Ranonomizer anonymous identification (Reanonomizer)

This block determines a dedicated operator called Reanonymizer who uses Hashing Sha-256 to unknown entities and ensures that the same inputs always get the same unknown output by storing retail in shared maps.

from presidio_anonymizer.operators import Operator, OperatorType
import hashlib
from typing import Dict

class ReAnonymizer(Operator):
    """
    Anonymizer that replaces text with a reusable SHA-256 hash,
    stored in a shared mapping dict.
    """

    def operate(self, text: str, params: Dict = None) -> str:
        entity_type = params.get("entity_type", "DEFAULT")
        mapping = params.get("entity_mapping")

        if mapping is None:
            raise ValueError("Missing `entity_mapping` in params")

        # Check if already hashed
        if entity_type in mapping and text in mapping[entity_type]:
            return mapping[entity_type][text]

        # Hash and store
        hashed = ""
        mapping.setdefault(entity_type, {})[text] = hashed
        return hashed

    def validate(self, params: Dict = None) -> None:
        if "entity_mapping" not in params:
            raise ValueError("You must pass an 'entity_mapping' dictionary.")

    def operator_name(self) -> str:
        return "reanonymizer"

    def operator_type(self) -> OperatorType:
        return OperatorType.Anonymize

Select PAN and Aadhaar

We define two dedicated PATTERNRECOGNIZERS based on Regex-one for the Indian frying pan and one for Aadhaar numbers. These PII entities will discover in your text.

from presidio_analyzer import AnalyzerEngine, PatternRecognizer, Pattern

# Define custom recognizers
pan_recognizer = PatternRecognizer(
    supported_entity="IND_PAN",
    name="PAN Recognizer",
    patterns=[Pattern(name="pan", regex=r"\b[A-Z]{5}[0-9]{4}[A-Z]\b", score=0.8)],
    supported_language="en"
)

aadhaar_recognizer = PatternRecognizer(
    supported_entity="AADHAAR",
    name="Aadhaar Recognizer",
    patterns=[Pattern(name="aadhaar", regex=r"\b\d{4}[- ]?\d{4}[- ]?\d{4}\b", score=0.8)],
    supported_language="en"
)

Prepared by an unknown analyst and engines

Here we have prepared a Prasidio analyst, and we record the customized knowledge, and add the unknown services to an unknown anonymous.

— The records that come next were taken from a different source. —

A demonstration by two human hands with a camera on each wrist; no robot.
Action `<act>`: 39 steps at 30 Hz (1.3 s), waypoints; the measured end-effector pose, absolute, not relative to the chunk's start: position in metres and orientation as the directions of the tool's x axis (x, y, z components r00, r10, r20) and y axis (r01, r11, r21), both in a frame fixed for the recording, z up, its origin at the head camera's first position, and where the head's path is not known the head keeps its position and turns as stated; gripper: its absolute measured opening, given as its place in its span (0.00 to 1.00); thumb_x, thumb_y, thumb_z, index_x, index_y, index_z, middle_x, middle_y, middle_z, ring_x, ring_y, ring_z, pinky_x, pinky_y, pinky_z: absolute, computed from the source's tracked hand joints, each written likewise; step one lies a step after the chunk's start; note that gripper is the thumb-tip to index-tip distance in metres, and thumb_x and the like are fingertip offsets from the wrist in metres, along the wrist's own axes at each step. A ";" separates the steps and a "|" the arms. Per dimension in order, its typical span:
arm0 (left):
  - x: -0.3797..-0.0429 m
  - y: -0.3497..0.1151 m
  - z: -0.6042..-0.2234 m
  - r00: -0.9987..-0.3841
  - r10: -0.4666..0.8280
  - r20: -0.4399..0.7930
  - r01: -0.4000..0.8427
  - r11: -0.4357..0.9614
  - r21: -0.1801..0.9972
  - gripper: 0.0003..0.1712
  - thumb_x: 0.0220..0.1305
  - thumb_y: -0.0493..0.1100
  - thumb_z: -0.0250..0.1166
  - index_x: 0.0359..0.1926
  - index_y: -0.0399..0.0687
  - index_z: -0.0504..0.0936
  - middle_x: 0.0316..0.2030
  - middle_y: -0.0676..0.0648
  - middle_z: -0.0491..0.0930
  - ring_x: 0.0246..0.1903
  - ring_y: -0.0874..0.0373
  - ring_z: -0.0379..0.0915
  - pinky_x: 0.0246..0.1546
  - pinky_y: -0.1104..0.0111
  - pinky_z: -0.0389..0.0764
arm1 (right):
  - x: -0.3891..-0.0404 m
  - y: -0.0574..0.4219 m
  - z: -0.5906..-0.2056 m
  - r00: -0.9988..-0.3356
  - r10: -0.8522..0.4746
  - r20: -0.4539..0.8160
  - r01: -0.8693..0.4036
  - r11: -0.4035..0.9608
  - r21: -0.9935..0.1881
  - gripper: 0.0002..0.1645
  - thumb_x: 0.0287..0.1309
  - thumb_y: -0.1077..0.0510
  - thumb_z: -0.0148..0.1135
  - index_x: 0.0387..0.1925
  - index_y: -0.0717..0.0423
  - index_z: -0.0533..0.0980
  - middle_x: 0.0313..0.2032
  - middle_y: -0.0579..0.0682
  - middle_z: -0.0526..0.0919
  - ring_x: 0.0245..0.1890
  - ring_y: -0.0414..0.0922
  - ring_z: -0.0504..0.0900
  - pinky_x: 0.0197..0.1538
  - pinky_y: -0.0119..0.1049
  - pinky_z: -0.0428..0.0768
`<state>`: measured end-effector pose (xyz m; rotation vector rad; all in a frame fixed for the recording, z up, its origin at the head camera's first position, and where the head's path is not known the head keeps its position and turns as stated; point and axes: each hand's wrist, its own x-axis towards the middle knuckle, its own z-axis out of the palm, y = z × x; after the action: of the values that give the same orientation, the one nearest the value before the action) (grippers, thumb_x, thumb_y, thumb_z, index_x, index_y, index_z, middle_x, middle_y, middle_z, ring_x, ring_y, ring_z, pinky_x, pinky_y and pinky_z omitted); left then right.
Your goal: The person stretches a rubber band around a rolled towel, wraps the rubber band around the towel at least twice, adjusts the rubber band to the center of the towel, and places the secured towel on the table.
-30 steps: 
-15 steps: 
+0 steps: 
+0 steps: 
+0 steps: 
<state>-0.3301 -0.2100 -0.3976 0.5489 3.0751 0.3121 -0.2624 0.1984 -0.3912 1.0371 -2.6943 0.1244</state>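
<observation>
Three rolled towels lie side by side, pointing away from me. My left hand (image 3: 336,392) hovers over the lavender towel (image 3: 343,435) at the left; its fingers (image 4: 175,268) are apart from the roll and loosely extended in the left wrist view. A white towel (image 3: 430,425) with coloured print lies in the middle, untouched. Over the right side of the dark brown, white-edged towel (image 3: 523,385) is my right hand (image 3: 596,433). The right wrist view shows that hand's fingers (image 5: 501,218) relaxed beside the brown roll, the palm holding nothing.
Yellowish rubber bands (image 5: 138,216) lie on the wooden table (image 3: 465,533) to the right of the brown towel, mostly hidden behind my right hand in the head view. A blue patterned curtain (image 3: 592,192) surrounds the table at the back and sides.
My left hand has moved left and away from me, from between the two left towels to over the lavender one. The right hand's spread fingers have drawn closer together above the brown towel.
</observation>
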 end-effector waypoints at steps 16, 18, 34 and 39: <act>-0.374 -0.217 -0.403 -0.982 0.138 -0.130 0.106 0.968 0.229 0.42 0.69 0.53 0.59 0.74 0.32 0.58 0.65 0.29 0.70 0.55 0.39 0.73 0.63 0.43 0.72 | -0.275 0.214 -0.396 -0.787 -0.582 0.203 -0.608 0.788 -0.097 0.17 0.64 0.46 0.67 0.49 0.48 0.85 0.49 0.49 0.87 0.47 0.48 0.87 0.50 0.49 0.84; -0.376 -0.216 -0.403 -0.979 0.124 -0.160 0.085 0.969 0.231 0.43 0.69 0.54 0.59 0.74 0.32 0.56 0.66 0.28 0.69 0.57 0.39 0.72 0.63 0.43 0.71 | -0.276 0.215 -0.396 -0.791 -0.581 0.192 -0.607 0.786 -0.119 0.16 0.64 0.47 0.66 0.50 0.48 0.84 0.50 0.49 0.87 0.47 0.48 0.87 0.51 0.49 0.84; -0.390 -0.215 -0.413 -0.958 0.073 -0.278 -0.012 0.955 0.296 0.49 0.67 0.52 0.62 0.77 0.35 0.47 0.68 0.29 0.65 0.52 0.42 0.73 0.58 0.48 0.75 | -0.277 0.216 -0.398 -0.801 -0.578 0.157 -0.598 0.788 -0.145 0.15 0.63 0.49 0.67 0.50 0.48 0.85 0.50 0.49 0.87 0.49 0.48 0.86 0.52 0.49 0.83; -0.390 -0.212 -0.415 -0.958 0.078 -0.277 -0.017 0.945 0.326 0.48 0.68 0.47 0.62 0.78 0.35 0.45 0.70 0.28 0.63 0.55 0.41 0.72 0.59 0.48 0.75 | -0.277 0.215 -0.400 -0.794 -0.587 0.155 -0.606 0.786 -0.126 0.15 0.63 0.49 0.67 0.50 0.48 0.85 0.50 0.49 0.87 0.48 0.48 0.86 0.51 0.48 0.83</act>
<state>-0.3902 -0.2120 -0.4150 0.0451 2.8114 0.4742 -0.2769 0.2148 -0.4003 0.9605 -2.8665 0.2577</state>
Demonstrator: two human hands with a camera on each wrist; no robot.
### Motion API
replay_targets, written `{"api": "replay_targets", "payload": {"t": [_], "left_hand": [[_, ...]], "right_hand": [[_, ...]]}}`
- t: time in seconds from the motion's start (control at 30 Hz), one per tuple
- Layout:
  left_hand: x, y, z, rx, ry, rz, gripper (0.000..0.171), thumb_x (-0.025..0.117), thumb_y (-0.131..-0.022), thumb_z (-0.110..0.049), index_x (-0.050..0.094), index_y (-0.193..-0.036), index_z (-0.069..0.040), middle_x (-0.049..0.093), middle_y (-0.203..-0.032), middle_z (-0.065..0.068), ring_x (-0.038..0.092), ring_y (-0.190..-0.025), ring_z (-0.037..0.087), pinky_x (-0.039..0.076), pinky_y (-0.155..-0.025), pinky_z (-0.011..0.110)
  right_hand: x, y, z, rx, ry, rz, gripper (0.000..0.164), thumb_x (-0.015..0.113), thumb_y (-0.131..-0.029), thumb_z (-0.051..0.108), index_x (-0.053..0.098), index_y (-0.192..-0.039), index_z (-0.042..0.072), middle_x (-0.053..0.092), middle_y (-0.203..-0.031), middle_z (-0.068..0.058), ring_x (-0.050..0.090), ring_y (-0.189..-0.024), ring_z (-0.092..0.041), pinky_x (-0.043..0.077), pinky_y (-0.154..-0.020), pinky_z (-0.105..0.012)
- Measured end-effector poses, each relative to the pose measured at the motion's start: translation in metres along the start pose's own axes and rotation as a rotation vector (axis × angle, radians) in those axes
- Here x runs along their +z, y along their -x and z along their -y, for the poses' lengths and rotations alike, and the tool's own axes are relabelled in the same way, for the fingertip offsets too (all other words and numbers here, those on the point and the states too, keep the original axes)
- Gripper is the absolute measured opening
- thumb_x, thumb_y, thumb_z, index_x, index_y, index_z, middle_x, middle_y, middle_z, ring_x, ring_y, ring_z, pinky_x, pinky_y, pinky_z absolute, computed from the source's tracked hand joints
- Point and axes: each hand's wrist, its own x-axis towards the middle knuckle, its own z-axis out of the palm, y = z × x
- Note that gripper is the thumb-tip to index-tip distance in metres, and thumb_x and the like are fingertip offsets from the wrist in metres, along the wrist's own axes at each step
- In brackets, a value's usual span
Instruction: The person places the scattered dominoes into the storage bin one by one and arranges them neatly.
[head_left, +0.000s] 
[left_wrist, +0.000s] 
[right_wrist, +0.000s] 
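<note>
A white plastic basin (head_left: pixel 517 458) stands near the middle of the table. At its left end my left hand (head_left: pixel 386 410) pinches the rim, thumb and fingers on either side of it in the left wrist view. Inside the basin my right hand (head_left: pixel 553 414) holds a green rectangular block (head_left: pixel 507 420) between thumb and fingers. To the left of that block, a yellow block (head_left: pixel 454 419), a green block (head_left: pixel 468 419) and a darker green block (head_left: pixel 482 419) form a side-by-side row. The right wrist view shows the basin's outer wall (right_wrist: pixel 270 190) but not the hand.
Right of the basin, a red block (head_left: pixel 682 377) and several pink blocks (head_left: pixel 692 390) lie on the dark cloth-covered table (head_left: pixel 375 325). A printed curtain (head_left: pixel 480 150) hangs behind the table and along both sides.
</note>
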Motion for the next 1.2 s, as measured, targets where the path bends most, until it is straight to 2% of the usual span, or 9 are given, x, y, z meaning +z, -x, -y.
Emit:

from presidio_anonymizer import AnonymizerEngine, OperatorConfig

# Initialize analyzer and register custom recognizers
analyzer = AnalyzerEngine()
analyzer.registry.add_recognizer(pan_recognizer)
analyzer.registry.add_recognizer(aadhaar_recognizer)

# Initialize anonymizer and add custom operator
anonymizer = AnonymizerEngine()
anonymizer.add_anonymizer(ReAnonymizer)

# Shared mapping dictionary for consistent re-anonymization
entity_mapping = {}

Analysis of texts input and identification

We analyze two separate texts that include the same Pan and Aadhaar values. The designated operator ensures that it is constantly unidentified through both inputs.

from pprint import pprint

# Example texts
text1 = "My PAN is ABCDE1234F and Aadhaar number is 1234-5678-9123."
text2 = "His Aadhaar is 1234-5678-9123 and PAN is ABCDE1234F."

# Analyze and anonymize first text
results1 = analyzer.analyze(text=text1, language="en")
anon1 = anonymizer.anonymize(
    text1,
    results1,
    {
        "DEFAULT": OperatorConfig("reanonymizer", {"entity_mapping": entity_mapping})
    }
)

# Analyze and anonymize second text
results2 = analyzer.analyze(text=text2, language="en")
anon2 = anonymizer.anonymize(
    text2,
    results2,
    {
        "DEFAULT": OperatorConfig("reanonymizer", {"entity_mapping": entity_mapping})
    }
)

View the results of not disclosing his identity and mapping

Finally, we print each of the unknown outputs and examine the internal used appointment to maintain consistent segmentation across values.

print("📄 Original 1:", text1)
print("🔐 Anonymized 1:", anon1.text)
print("📄 Original 2:", text2)
print("🔐 Anonymized 2:", anon2.text)

print("\n📦 Mapping used:")
pprint(entity_mapping)

verify Symbols. All the credit for this research goes to researchers in this project. Also, do not hesitate to follow us twitter And do not forget to join 100K+ ML Subreddit And subscribe to Our newsletter.

I am a graduate of civil engineering (2022) from Islamic Melia, New Delhi, and I have a strong interest in data science, especially nervous networks and their application in various fields.